The team, including McEwen and first author Carla Nasca, wanted to know how a history of stress could alter the brain’s response to further stress. To find out, they accustomed mice to a daily experience they dislike, confinement in a small space for a short period. On the 22nd day, they introduced some of those mice to a new stressor; others received the now-familiar confinement.

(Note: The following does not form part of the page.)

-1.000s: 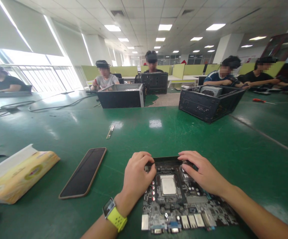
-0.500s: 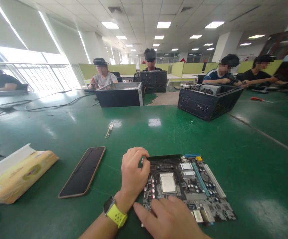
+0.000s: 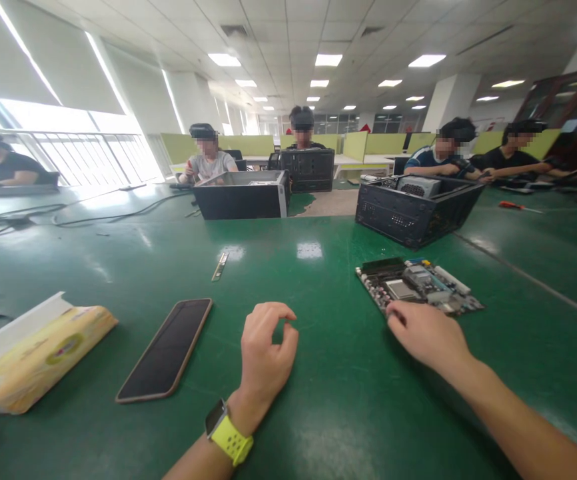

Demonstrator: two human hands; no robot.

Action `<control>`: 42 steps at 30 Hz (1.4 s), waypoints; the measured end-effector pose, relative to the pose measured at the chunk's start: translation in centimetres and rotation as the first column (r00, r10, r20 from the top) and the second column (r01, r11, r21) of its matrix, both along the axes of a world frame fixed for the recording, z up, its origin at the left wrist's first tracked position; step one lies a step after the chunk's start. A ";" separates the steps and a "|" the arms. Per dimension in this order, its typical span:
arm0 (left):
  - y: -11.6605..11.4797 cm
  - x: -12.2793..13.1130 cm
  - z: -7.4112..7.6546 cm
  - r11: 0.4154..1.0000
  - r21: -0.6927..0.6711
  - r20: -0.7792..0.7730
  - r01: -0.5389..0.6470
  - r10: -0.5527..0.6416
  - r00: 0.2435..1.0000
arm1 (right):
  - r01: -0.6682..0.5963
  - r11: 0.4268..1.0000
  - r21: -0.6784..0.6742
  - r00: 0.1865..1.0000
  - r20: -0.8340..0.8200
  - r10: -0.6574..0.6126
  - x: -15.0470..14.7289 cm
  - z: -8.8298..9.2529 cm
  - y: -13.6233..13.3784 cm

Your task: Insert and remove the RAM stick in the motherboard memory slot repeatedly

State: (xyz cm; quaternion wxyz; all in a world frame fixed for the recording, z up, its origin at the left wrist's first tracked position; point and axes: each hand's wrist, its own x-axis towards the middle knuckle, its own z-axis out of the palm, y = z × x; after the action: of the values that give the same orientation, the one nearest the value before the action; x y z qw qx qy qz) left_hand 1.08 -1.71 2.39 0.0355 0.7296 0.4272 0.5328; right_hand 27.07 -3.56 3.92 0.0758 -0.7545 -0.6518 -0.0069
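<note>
A motherboard [image 3: 421, 283] with a silver processor lies flat on the green table [image 3: 318, 267], to the right of centre. My right hand [image 3: 431, 337] reaches to the board's near left corner, and its fingertips grip that edge. My left hand [image 3: 266, 353], with a yellow-strapped watch [image 3: 228, 433] on the wrist, rests on the table at centre. Its fingers are loosely curled and apart, with nothing in them. A dark phone [image 3: 168, 350] lies face up just left of it.
A yellow packet on a white box [image 3: 33, 353] sits at the near left. A thin metal strip [image 3: 220, 265] lies mid-table. Two open computer cases [image 3: 241, 193] [image 3: 416, 210] stand further back. Several people sit along the far side, and cables [image 3: 68, 217] trail at far left.
The motherboard went from under both hands to further away on the right, carried by my right hand. My left hand let go of it and stayed in place.
</note>
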 end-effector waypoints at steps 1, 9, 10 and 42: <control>0.0 0.1 0.0 1.000 -0.008 -0.008 0.004 -0.004 1.000 | 0.044 0.999 -0.003 0.999 0.002 -0.044 1.7 -0.1 0.9; 0.0 0.2 -0.3 0.998 -0.051 -0.066 0.047 -0.050 0.997 | -0.233 0.972 0.011 0.965 -0.122 0.233 0.3 0.5 -0.7; 0.0 0.2 -0.3 0.996 -0.067 -0.086 0.054 -0.059 0.995 | -0.347 0.938 -0.025 0.919 -0.212 0.334 -0.8 1.1 -1.8; 0.0 0.5 -1.0 0.916 -0.329 -0.262 0.228 -0.321 0.910 | -0.181 0.962 0.207 0.826 -0.498 0.262 0.5 -2.3 0.7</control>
State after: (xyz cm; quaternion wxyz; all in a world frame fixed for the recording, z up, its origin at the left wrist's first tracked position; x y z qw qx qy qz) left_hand 1.56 -1.67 1.39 0.1502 0.8441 0.3930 0.3323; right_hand 27.60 -2.82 1.60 0.3064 -0.6392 -0.6876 0.1574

Then, the researchers tested both groups for anxiety- or depression-like behaviors. A telling split emerged: Mice tested shortly after the receiving the familiar stressor showed fewer of those behaviors; meanwhile those given the unfamiliar stressor, displayed more. The difference was transitory, however; by 24 hours after the final stressor, the behavioral improvements seen in half of the mice had disappeared.

Molecular analyses revealed a parallel fluctuation in a part of the hippocampus, a brain region involved in the stress response. A key molecule, mGlu2, which tamps down the release of the neurotransmitter glutamate, increased temporarily in mice subjected to the familiar confinement stress. Meanwhile, a molecular glutamate booster, NMDA, increased in other mice that experienced the unfamiliar stressor. In stress-related disorders, excessive glutamate causes harmful structural changes in the brain.

The researchers also identified the molecule regulating the regulator, an enzyme called P300. By adding chemical groups to proteins known as histones, which give support and structure to DNA, P300 increases expression of mGlu2, they found.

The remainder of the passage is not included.